A pouco tempo dali, no bairro dos Coelhos, uma cena inusitada vai sendo montada dentro da unidade de hemodiálise de um conhecido hospital público, o Imip. Logo um violão é ligado a uma caixa de som. O economista e também músico Cláudio Almeida senta ao lado da namorada e cantora, Beth Coelho. Naquela tarde, vão de MPB. "É impossível ser indiferente aos pacientes. Nos apegamos e ao mesmo tempo tentamos nos preservar desse sentimento. Em um dia abraçamos. No outro, a pessoa já não está mais lá", conta Beth. Em pelo menos duas ocasiões, presenciaram mortes enquanto tocavam. "Nessas horas, paramos tudo", completa Cláudio.

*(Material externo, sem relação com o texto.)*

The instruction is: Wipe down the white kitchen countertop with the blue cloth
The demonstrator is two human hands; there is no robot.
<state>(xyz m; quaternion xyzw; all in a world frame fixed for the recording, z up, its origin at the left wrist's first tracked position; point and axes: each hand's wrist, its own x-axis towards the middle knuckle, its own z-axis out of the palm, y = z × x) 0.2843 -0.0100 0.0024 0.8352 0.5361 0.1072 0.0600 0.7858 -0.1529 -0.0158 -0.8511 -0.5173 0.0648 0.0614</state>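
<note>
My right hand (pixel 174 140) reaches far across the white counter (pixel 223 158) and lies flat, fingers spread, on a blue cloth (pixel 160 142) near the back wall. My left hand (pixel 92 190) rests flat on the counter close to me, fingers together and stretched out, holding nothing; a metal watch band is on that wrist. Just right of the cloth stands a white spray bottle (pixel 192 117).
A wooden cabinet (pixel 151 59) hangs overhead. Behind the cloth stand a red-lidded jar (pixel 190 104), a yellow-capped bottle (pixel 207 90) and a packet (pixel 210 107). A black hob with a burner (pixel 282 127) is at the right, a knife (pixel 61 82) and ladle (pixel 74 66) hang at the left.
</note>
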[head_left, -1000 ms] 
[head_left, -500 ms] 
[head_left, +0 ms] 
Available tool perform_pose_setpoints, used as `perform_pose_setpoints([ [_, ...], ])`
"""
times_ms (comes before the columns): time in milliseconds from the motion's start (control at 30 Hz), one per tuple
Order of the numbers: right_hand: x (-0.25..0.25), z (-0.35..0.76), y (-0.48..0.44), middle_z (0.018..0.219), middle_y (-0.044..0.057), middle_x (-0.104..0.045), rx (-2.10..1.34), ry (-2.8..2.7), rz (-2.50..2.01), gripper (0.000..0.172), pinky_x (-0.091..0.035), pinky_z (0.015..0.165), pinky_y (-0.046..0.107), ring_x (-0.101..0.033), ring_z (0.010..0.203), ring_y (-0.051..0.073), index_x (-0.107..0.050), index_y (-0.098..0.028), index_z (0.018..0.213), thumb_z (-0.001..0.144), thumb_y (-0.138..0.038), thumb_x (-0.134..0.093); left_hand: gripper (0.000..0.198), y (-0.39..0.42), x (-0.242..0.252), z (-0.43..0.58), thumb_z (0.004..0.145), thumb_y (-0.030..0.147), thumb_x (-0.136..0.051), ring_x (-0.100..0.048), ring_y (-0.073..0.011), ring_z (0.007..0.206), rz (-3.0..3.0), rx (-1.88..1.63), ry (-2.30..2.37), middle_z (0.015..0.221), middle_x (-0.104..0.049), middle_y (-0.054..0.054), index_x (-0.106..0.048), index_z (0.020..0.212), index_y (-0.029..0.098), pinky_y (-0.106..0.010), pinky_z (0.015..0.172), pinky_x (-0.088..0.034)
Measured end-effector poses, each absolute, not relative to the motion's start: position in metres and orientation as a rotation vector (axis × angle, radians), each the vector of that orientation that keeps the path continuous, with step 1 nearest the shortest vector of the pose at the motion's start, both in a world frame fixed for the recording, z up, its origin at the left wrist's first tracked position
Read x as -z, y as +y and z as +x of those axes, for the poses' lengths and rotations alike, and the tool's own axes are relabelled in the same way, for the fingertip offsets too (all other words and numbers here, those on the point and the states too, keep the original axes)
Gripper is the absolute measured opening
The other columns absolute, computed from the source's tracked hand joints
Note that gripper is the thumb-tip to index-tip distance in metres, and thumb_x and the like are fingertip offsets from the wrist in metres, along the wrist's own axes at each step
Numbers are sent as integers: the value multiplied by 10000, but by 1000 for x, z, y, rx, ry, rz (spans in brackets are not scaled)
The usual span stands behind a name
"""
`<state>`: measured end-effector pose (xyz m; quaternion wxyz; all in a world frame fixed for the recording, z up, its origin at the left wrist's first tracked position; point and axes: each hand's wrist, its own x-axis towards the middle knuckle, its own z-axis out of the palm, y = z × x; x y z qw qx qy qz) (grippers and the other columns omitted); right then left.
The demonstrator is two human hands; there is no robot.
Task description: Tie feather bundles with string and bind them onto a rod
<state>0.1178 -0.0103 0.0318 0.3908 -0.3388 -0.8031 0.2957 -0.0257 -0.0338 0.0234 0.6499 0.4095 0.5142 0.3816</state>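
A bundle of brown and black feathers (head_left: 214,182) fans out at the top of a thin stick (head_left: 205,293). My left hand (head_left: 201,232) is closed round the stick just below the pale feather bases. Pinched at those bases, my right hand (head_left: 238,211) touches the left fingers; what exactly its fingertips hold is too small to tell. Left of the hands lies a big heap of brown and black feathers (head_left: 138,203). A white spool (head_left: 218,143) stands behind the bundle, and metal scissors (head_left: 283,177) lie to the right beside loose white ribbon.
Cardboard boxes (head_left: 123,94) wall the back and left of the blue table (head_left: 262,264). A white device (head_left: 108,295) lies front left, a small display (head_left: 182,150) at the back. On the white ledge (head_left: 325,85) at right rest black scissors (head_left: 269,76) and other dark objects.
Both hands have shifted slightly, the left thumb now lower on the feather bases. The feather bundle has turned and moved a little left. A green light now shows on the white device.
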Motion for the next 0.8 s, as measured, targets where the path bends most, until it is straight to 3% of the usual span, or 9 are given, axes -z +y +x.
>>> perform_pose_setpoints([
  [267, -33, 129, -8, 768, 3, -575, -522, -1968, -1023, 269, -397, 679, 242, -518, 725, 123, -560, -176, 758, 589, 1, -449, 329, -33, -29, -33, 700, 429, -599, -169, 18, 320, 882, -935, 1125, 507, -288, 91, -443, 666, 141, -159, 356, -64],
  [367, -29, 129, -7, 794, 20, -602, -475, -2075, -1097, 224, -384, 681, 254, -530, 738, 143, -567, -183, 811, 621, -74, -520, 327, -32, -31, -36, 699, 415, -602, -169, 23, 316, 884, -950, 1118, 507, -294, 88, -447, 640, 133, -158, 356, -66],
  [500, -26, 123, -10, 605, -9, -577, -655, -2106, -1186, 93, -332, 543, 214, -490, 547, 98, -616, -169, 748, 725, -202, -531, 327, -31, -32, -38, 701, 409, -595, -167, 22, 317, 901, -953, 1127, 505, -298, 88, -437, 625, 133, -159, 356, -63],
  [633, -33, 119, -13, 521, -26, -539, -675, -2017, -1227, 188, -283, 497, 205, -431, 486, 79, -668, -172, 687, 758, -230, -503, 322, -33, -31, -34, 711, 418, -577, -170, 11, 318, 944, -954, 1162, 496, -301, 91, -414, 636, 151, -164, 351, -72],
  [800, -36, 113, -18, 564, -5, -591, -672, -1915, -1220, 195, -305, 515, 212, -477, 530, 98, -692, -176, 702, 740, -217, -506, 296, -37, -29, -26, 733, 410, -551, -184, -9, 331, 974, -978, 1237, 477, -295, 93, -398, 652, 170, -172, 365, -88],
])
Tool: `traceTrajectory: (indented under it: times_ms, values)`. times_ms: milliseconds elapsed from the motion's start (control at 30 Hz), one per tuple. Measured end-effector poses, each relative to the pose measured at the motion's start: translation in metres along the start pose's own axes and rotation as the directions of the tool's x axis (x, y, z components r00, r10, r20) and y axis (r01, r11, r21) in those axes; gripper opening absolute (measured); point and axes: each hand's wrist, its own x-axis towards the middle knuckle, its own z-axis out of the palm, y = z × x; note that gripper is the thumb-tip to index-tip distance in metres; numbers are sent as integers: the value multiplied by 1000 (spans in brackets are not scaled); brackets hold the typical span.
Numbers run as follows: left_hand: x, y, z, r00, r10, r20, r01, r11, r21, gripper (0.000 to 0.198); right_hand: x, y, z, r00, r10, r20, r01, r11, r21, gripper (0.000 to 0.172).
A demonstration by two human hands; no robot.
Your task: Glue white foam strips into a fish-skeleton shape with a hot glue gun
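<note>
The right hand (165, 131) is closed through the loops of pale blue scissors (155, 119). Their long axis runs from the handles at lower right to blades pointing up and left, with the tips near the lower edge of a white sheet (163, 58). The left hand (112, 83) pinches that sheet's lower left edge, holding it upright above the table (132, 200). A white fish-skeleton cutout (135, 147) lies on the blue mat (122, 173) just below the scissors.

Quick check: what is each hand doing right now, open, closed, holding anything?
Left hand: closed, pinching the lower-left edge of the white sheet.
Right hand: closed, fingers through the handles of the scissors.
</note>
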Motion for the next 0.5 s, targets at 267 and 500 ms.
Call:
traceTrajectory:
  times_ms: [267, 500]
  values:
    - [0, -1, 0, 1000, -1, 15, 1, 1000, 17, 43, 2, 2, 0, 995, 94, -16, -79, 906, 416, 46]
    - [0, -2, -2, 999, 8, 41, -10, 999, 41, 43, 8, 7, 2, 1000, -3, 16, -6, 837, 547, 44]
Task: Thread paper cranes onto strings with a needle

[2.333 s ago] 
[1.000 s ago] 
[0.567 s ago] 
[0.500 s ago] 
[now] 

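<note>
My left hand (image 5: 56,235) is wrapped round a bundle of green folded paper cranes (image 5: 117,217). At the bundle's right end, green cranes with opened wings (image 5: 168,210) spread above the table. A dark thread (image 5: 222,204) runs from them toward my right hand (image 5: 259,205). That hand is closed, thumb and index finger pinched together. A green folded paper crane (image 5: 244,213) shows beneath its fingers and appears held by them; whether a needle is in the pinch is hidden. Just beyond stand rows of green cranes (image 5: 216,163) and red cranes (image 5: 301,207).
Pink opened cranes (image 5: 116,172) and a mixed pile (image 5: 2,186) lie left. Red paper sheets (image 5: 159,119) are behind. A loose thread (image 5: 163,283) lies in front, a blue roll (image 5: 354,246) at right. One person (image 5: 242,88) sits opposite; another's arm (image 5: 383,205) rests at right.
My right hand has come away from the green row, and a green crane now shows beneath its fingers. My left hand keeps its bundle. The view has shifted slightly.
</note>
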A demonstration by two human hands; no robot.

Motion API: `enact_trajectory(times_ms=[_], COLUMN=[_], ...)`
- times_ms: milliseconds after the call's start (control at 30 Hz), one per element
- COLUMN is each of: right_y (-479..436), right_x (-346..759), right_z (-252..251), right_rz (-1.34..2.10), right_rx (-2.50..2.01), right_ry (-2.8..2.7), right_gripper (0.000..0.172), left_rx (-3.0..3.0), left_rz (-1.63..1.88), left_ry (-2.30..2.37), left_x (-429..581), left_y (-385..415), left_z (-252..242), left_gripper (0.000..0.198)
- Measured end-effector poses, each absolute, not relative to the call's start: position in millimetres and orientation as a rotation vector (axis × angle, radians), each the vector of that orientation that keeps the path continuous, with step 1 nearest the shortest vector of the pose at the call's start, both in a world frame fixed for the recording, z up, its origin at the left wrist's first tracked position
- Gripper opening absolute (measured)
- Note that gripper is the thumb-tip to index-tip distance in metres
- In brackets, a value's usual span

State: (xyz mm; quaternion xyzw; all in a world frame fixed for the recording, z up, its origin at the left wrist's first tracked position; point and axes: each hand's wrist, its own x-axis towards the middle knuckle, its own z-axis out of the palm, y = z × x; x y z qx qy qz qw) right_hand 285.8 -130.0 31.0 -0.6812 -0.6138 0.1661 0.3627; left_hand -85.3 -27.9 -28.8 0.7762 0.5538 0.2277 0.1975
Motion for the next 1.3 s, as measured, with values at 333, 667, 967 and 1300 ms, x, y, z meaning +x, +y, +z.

O casal faz parte do projeto Saúde com Arte, que acontece todos os dias da semana no hospital, pelo período de duas horas, ao longo de seis anos. O violão acompanhado da voz de Beth levam mais alegria para espaços tomados de dor. Preso a uma máquina de hemodiálise, Jaime Rufino, 78, pede para a dupla cantar Cabecinha no ombro. "Gosto muito deles. Passar quatro horas aqui é muito chato", fala. Geraldo Mendes, 59, outro paciente, chega após o início da apresentação. Pega o microfone emprestado de Beth e lança sua voz. "A música não saiu de vez da minha vida", diz, lembrando do passado de cantor e percussionista. A música não deveria sair nunca, Geraldo, da vida de todos nós.

Foto: Paulo Paiva/DP/D.A Press (Foto: Paulo Paiva/DP/D.A Press)
Foto: Paulo Paiva/DP/D.A Press


Arte que ajuda na recuperação

"A arte na medicina às vezes cura, de vez em quando alivia, mas sempre consola". A frase está estampada na frente da Escolinha de Iniciação Musical e Artes do Hospital Oswaldo Cruz, em Santo Amaro. Também é lema de vida do médico, professor e músico Paulo Barreto Campello. Ele é idealizador e coordenador de programa de mesmo nome, que completa 19 anos em julho.
"Recebemos crianças em fase de cuidados paliativos, ou seja, em estado terminal, que quando chegam mostram um brilho nos olhos diante dos instrumentos musicais. Sabemos que não estamos curando esses pacientes, mas estamos consolando, aliviando suas dores com a música", explica o médico.

Campello conta que ao longo desse tempo acompanhou diversos casos de pacientes que recuperaram a saúde e descobriram-se músicos. Alguns alcançaram o conservatório ou o curso de música da Universidade Federal de Pernambuco. Outros atuam no programa. "Aqui não é um conservatório para descoberta de talentos, mas eles surgem", reflete o médico.

A relação com os instrumentos também ajuda na recuperação de alguns pacientes, explica o médico. "Pessoas com dores neuropáticas, por exemplo, encontram uma fisioterapia ao tocar bateria, além de elevarem a auto-estima". Apesar da iniciativa ser reconhecida até mesmo fora do país, o projeto hoje sofre com falta de verba. Quem quiser ajudar, pode visitar a escolinha no horário da manhã.